Em contrapartida, Tanatos personifica a morte, mas, enquanto força pulsional, é um desarticulador. Representa o desmonte, a mentira, o que reduz a realidade a uma série de fragmentos isolados.
Quando somos capazes de mobilizar nossa força erótica e superar a destrutividade que há em nós em nome da transformação da realidade – considerando todas as nossas limitações enquanto mortais –, podemos dizer que somos melhores que o próprio Eros.
Entretanto, instigar o impulso destrutivo das massas ou se entregar a ele, mentindo ou matando em escala industrial, difundindo o ódio ou destruindo o patrimônio de um povo, igualmente também nos torna piores do que Tanatos.

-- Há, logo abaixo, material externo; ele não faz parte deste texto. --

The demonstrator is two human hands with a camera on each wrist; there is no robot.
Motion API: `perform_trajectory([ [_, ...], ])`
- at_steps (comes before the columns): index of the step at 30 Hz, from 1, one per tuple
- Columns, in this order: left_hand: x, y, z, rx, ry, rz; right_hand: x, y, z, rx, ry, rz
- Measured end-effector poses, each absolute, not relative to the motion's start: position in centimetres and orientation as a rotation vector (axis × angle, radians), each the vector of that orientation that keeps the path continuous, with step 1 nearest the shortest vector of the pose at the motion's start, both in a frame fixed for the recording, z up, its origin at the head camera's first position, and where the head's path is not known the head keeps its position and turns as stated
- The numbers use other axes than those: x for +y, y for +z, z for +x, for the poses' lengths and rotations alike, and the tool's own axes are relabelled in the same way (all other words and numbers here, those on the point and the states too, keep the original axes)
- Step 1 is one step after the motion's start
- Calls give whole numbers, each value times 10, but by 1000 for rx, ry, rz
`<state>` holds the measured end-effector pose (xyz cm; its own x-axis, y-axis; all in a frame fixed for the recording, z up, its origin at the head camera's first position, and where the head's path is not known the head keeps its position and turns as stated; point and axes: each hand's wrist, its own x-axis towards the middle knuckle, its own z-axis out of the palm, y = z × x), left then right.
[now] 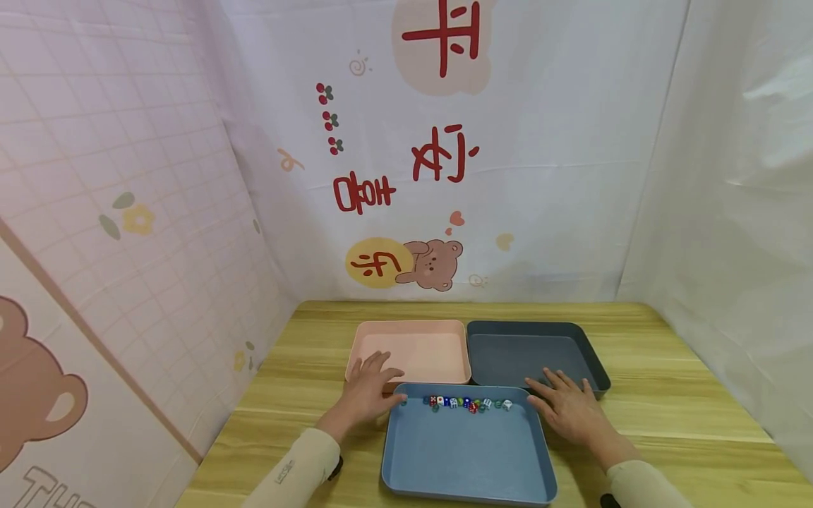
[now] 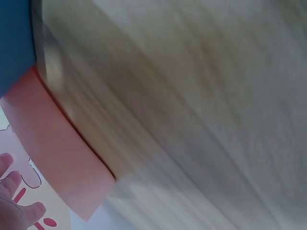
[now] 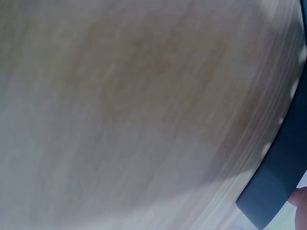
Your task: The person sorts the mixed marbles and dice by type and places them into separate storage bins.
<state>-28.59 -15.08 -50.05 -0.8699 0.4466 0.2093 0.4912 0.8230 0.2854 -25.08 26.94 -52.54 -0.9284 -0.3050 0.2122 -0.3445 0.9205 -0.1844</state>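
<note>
In the head view a blue tray (image 1: 466, 458) lies nearest, with dice (image 1: 454, 403) and small green round pieces (image 1: 498, 405) gathered along its far side. My left hand (image 1: 367, 391) is spread over the tray's far left corner, fingers reaching over the front of the pink tray (image 1: 413, 353), thumb at the blue rim. On the other side my right hand (image 1: 568, 409) has its fingers spread by the far right corner, fingertips over the near edge of the dark tray (image 1: 527, 353). Neither hand grips anything. Only some fingertips (image 2: 9, 184) show in the left wrist view.
Behind the blue tray, the pink and dark trays stand side by side on a wood-grain table (image 1: 673, 416). White printed cloth (image 1: 546, 127) hangs behind the table and at both sides. Tray walls and tabletop fill the wrist views.
</note>
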Motion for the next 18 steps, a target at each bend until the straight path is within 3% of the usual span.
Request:
perform_trajectory([
  [18,-136,-504,-279,-2900,-378,-749,270,-528,-251,-2902,356,491],
])
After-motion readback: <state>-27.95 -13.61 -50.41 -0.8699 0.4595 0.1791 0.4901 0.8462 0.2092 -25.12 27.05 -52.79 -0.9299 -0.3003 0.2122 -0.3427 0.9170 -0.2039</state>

Essa é a monstruosidade que vemos no nazismo. Em Psicologia de Massas do Fascismo (Martins Fontes), o psicanalista austríaco Wilhelm Reich lembra que, se há o nazista, há também o zé-ninguém que compõe a turba enfurecida que vimos destruindo recentemente a Praça dos Três Poderes em Brasília.
Diz Reich: “A mentalidade fascista é a mentalidade do zé-ninguém, que é subjugado, sedento de autoridade e, ao mesmo tempo, revoltado. Não é por acaso que todos os ditadores fascistas são oriundos do ambiente reacionário do zé-ninguém. O magnata industrial e o militarista feudal não fazem mais do que aproveitar-se deste fato social para os seus próprios fins, depois de ele se ter desenvolvido no domínio da repressão generalizada dos impulsos vitais.”
O fascista acha que pode combater um vírus com bravata e gritaria, acusações e mentiras. Ele nunca é revolucionário. Revolucionário é o cientista disciplinado, que observa e testa, experimenta e pesquisa, teoriza e encontra a cura.
Todo o trabalho engajado do cientista requer uma paixão, um grande investimento de energia psíquica de Eros, capaz de organizar os seus esforços na criação de uma nova realidade, melhor para todos.
Um beijo apaixonado de um presidente é simbólico, pois o resgate da força de Eros dentro de nossas mentes pode ser reparador. Sem esquecer que isso também passa pela materialização de uma realidade digna, que permita a cada pessoa viver os seus impulsos vitais de maneira saudável, iluminada pela cultura e pela ciência.
O caminho da promoção do equilíbrio psíquico é sempre uma boa estratégia de combate ao fascismo.